▶ Problem statement: Wherever the word "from" appears in a line below, that line counts; report the total number of such lines only.

▶ Available data:

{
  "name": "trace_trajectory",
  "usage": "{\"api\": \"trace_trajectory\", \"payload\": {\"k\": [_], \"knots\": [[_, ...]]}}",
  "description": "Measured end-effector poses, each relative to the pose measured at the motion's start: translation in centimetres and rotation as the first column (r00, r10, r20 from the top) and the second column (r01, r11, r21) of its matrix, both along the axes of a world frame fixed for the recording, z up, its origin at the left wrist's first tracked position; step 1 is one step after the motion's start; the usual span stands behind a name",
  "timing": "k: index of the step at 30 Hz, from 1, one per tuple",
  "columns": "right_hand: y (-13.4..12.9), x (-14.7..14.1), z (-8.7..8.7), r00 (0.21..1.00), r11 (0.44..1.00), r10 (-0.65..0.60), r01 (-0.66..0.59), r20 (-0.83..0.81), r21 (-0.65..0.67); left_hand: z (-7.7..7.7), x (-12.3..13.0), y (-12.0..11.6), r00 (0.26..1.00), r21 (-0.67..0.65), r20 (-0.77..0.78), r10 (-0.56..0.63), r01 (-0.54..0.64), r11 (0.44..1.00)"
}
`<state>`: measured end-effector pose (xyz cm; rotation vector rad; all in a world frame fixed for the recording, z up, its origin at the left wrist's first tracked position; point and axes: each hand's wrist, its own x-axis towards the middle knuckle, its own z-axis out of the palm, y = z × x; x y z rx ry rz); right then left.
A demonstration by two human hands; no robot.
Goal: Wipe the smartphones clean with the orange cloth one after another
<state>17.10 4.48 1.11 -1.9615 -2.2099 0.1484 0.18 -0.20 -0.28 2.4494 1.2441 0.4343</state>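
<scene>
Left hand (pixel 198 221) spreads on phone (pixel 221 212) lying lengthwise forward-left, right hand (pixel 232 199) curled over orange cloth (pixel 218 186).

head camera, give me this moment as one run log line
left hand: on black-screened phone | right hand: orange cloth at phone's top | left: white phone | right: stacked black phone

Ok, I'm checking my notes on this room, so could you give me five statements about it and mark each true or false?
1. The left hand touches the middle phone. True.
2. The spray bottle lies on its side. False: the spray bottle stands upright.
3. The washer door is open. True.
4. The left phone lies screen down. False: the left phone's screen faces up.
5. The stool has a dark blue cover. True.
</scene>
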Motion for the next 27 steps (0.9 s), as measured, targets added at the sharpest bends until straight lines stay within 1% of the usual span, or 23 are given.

▶ Exercise response: 2